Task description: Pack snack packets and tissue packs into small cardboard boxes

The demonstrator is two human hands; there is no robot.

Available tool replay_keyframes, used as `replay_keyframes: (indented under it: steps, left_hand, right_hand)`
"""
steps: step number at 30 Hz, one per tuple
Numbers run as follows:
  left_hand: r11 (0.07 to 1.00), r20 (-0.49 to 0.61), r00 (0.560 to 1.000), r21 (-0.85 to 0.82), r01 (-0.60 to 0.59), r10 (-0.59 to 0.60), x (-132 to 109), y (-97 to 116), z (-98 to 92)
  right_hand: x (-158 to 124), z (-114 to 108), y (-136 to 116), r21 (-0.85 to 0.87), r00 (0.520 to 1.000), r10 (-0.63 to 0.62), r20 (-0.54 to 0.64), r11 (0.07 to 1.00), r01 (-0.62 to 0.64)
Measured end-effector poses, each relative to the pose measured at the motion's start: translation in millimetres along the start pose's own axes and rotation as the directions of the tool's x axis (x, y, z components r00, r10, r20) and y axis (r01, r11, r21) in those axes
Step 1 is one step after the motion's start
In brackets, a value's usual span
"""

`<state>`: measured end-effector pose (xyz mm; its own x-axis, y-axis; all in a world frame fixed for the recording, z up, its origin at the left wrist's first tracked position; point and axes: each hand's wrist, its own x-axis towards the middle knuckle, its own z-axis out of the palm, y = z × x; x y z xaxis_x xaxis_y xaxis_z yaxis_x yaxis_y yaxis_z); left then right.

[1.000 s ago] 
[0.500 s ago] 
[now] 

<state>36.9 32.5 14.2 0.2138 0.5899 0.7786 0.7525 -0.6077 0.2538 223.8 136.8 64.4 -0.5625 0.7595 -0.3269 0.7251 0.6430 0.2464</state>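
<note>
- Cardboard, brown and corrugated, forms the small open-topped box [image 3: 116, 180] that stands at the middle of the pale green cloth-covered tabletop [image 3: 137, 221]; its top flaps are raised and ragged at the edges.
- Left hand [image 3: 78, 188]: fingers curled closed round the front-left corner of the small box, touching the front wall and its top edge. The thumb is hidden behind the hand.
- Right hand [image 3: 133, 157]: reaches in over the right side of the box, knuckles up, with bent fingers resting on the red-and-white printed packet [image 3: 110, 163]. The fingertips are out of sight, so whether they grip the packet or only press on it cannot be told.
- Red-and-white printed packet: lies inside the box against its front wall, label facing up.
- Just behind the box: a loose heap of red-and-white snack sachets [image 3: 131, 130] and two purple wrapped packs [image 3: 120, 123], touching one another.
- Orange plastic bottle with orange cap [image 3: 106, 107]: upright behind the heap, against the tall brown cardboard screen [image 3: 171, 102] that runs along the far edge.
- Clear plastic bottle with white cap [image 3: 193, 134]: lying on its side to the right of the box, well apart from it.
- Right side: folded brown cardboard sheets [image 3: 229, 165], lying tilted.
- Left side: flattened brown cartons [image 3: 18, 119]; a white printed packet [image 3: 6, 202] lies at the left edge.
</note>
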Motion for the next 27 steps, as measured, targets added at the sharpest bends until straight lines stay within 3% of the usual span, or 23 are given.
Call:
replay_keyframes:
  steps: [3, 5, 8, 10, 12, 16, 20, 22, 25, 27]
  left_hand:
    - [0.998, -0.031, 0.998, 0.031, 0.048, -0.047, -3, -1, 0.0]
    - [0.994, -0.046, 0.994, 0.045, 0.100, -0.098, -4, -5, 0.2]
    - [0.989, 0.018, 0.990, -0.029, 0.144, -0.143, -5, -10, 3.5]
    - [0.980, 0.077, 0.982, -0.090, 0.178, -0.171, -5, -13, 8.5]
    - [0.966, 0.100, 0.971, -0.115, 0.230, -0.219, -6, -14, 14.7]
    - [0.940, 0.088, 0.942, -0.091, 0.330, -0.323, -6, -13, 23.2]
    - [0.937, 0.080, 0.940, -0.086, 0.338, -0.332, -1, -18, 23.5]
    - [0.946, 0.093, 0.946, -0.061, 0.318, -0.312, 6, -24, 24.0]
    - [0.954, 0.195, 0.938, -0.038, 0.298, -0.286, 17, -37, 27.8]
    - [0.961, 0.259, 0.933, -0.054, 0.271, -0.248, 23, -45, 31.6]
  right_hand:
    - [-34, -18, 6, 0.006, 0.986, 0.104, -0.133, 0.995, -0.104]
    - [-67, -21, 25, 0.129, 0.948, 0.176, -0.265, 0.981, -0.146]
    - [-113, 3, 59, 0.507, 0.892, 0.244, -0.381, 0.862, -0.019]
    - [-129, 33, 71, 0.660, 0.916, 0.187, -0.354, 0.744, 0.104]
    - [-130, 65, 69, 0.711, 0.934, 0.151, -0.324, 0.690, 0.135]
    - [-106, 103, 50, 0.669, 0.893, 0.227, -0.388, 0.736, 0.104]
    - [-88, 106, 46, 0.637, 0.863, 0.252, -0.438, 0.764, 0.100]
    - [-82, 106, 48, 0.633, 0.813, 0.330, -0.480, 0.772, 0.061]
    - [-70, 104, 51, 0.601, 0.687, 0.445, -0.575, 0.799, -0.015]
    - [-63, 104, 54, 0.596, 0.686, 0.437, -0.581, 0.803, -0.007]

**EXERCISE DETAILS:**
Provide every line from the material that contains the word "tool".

**EXERCISE RESPONSE:**
Available tool replay_keyframes, used as `replay_keyframes: (indented under it: steps, left_hand, right_hand)`
Measured end-effector poses, each relative to the pose measured at the motion's start: translation in millimetres along the start pose's own axes and rotation as the directions of the tool's x axis (x, y, z components r00, r10, r20) and y axis (r01, r11, r21) in those axes

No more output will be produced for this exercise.